[Start of Attachment]

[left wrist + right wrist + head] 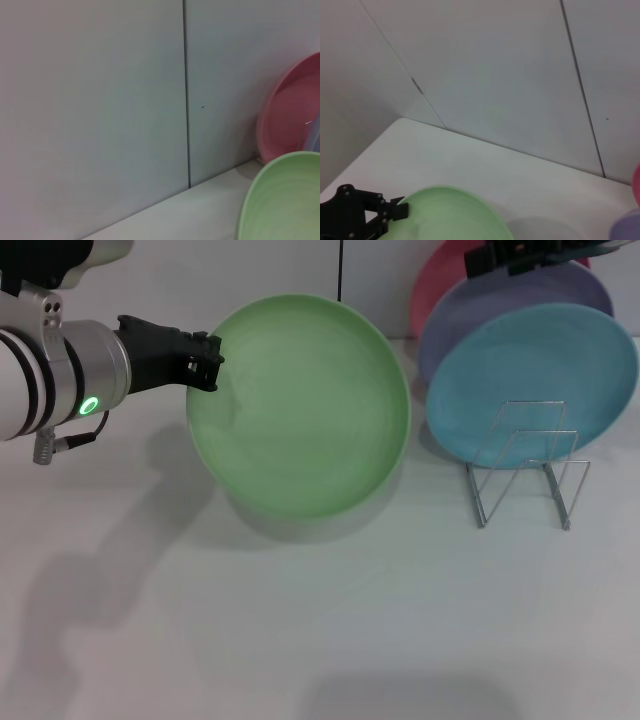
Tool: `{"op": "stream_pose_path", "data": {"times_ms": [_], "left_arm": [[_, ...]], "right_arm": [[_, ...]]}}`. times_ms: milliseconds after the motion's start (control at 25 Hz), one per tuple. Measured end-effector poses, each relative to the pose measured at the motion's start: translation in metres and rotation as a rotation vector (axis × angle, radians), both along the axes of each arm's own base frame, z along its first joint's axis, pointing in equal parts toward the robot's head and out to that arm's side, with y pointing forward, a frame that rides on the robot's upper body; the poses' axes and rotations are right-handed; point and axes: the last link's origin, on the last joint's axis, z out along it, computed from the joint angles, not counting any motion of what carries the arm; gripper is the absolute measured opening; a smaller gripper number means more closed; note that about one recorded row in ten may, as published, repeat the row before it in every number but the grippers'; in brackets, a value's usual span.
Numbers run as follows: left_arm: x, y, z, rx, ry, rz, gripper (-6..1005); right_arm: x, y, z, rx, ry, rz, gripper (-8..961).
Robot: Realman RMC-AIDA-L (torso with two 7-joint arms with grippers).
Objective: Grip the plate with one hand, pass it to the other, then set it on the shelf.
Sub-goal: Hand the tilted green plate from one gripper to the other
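The light green plate [300, 405] hangs tilted above the white table, casting a shadow beneath it. My left gripper [205, 360], black-fingered on a silver wrist with a green light, is shut on the plate's left rim. The right wrist view shows that same gripper [385, 212] at the edge of the plate [450, 215], and the left wrist view catches part of the plate [285, 200]. A black part of my right gripper [520, 255] shows at the top right, above the standing plates. The silver wire shelf [525, 465] stands to the right of the green plate.
A light blue plate [535, 380], a lavender plate [520, 310] and a pink plate [440, 290] lean upright in the rack's back slots. The grey wall with a dark seam [186, 100] runs close behind. The table front [320, 640] lies bare.
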Motion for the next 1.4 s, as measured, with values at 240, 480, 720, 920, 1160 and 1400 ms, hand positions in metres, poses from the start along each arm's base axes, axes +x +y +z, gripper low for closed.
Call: {"op": "stream_pose_path", "data": {"times_ms": [240,480,720,920,1160,1400], "left_arm": [[0.001,-0.001,0.001,0.0,-0.005,-0.002,37],[0.008,-0.002,0.004,0.007,-0.013,-0.022,37],[0.011,-0.002,0.006,0.012,-0.014,-0.029,37],[0.012,-0.002,0.006,0.012,-0.015,-0.033,37],[0.013,-0.002,0.005,0.01,-0.018,-0.034,37],[0.013,-0.002,0.005,0.009,-0.018,-0.031,37]], "right_arm": [[-0.01,0.012,-0.01,-0.021,-0.051,0.011,759],[-0.019,0.021,-0.023,-0.028,-0.078,0.021,760],[-0.021,0.028,-0.042,-0.041,-0.115,0.023,744],[-0.024,0.032,-0.059,-0.058,-0.141,0.03,724],[-0.026,0.036,-0.075,-0.073,-0.154,0.044,701],[-0.028,0.036,-0.081,-0.082,-0.155,0.055,677]]}}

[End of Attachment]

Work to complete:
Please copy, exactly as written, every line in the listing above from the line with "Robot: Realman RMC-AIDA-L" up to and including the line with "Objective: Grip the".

Problem solution:
Robot: Realman RMC-AIDA-L (torso with two 7-joint arms with grippers).
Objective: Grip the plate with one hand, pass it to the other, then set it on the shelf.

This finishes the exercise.